Tuesday, April 26, 2011

The God Delusion

Having read The God Delusion this second time, I have come to appreciate much of what he says. While there is no doubt that much of the content is intellectual drivel, most of his criticisms of the church hit the nail on the head. The God Delusion to me seemed to act as a very efficient ‘Occam’s’ razor to various religions, and various practices within religions. I really think that if the Christian church implemented this razor to their theology and to their general practices, they would come out much stronger and fitter as a result. Though this is certainly not Dawkins intention!

The thing that shocked me the most was how surprisingly short on scientific evidence it was, while being long on speculation. Page and page went by where Dawkins indulged in fantastic speculation as to the origin and possible Darwinian reason for religion, yet he never substantiated any of his arguments with anything remotely resembling empirical data. It is for this reason alone that religious people can simply ignore this book and it’s claims, because they are nothing more than spectacular speculation.

Most people seem to think that this book is an argument against the existence of a god, specifically the Christian God. This is certainly how it is portrayed. Yet this couldn’t be further from the truth.

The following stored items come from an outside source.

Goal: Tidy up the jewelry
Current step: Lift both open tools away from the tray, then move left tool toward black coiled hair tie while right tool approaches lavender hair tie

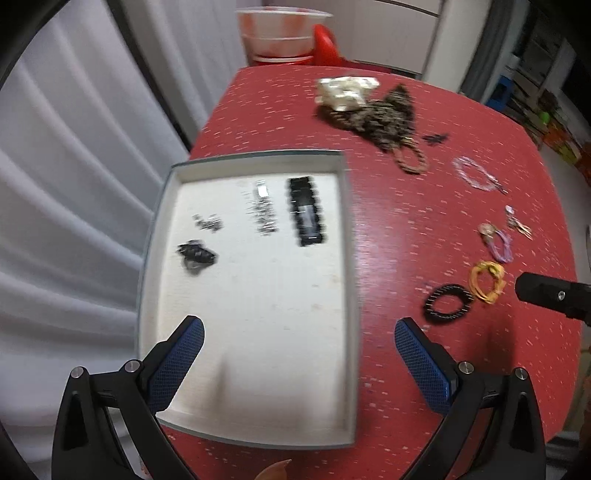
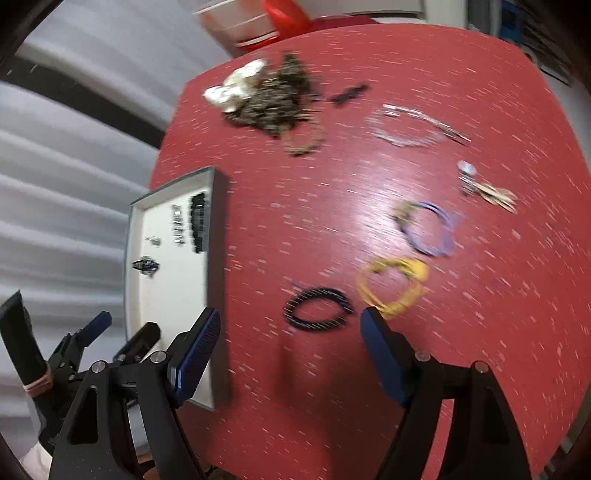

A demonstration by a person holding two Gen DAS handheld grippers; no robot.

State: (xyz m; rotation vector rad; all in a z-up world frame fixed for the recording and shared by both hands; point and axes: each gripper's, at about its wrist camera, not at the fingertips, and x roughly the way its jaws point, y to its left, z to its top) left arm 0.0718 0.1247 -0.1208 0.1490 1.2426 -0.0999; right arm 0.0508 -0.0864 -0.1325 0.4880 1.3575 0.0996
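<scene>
A white tray (image 1: 258, 369) with a grey rim sits on the red table and holds a black bracelet (image 1: 304, 212), a silver chain (image 1: 264, 208) and small dark pieces (image 1: 195, 254). My left gripper (image 1: 299, 332) is open and empty over the tray's near end. My right gripper (image 2: 290, 332) is open and empty, just in front of a black ring bracelet (image 2: 317, 308). A yellow bracelet (image 2: 393, 288), a purple bracelet (image 2: 430, 229), earrings (image 2: 484, 186) and a clear bead bracelet (image 2: 406, 125) lie on the table beyond it.
A tangled pile of dark jewelry (image 1: 384, 114) with a white pearly piece (image 1: 343, 92) lies at the table's far side. A white and red cup (image 1: 282, 33) stands behind the table. The left gripper (image 2: 118, 332) shows beside the tray (image 2: 166, 295) in the right wrist view.
</scene>
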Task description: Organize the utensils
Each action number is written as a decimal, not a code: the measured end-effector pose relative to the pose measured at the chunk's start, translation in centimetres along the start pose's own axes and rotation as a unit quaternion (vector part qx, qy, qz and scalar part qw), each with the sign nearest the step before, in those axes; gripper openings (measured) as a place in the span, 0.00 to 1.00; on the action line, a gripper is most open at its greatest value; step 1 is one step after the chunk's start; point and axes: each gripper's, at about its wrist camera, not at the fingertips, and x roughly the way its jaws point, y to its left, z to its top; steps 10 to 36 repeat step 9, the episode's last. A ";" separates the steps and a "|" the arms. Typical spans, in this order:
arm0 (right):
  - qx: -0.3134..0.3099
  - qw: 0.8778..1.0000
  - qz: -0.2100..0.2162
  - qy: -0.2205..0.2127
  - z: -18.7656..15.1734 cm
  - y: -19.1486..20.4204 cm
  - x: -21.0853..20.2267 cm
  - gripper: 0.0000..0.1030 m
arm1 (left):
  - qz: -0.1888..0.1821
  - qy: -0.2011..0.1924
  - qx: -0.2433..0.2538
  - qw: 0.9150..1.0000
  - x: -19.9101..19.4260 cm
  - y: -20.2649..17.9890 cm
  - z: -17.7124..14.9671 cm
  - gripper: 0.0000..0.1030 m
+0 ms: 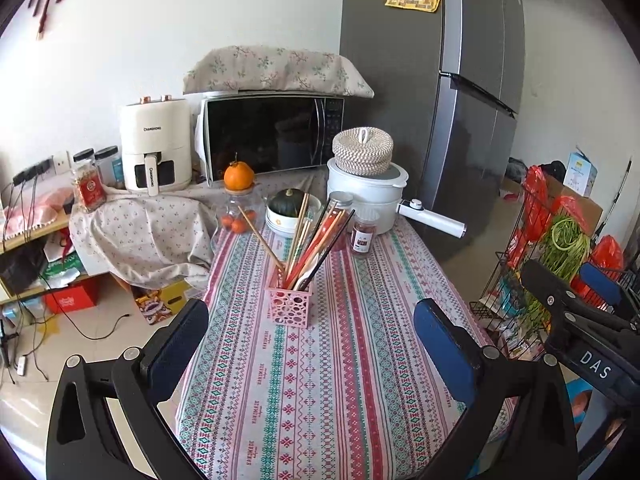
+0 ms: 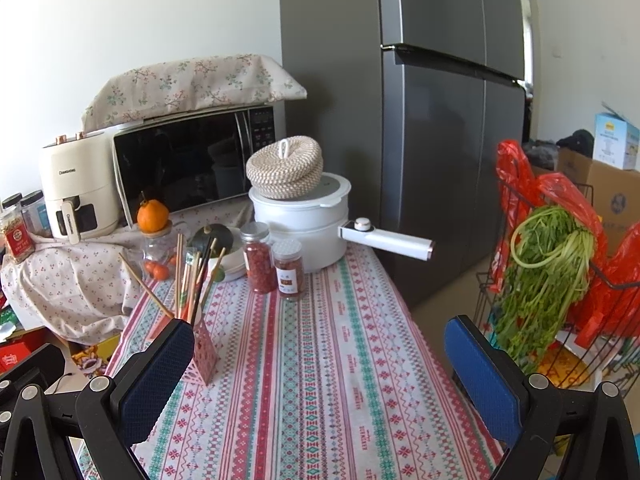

The basic argument that Dawkins uses against the existence of God falls in to the trap of the Genetic Fallacy; the denigration of the origin of an idea or the people who believe it, does not disprove it’s existence. For example, if I were to call Dawkins and imbecile, this wouldn’t invalidate his arguments. It may or may not be true, but it has no impact on his actual arguments.

Dawkins quite rightly bemoans the ill that religious people cause, but wrongly assumes that just because some religious people do bad things, that God mustn’t exist.

The second argument that falls into the Genetic Fallacy is Dawkins’ attempt to explain the belief in God as being just a delusion in the human’s brain. But yet again, speculating as to the workings of the human mind doesn’t even begin to address the actual existence of God Himself.

The main bone that I have to pick with Dawkins is his extreme intolerance towards those who disagree with him. He seems to be a hardcore anti-pluralist. He seems totally unwilling to even consider the idea of just living with people who disagree with his own worldview.

In critiquing religion, his chosen method is to throw the baby out with the bath water. He isn’t interested in live alongside even the many religions which shun all forms of violence. Instead he tarnishes all religions with the dirtiest brush that he could find, and proclaims that even the most benignly pacifist religions must be eliminated. This type of dogmatic intolerance sadly reminds me of the oppression techniques of communist China and Russia where everybody who disagreed with the rulership was systematically eradicated. Dawkins rhetoric is shockingly similar to this horrible time in history.

It is disconcerting that this book is in the hands of the pleb. While I recommend it to those who are properly educated in religion (specifically Protestants), ‘The God Delusion’ is a dangerous propaganda tool in the hands of those people whose only real knowledge of religion is from these types of biased books. These people are totally unable to critically evaluate Dawkins claims, and balance them against what the Bible really teaches.

As a Protestant young earth creationist, I found that virtually no criticism of Dawkins was applicable to my worldview. I could almost feel the bullets rapidly bounding off of me!

Virtually all of his attacks were directed against various Catholic doctrines and practices which clearly don’t apply to Protestants.

His other major point of attack was against the various inconsistencies that arise by trying to amalgamate belief in God with the theory of evolution- and again, none of this applies to the YEC worldview.

For me, I came out the other end of this book smiling. Dawkins razor was only ever directed at the dross that prevents Christianity being a credible alternative to atheism. If you eliminate all that Dawkins recommends, you get YEC; a worldview tempered in the crucible of Dawkins vociferous attacks; a worldview, by virtue of Dawkins tempering, that is immune to all weapons that he has in his arsenal.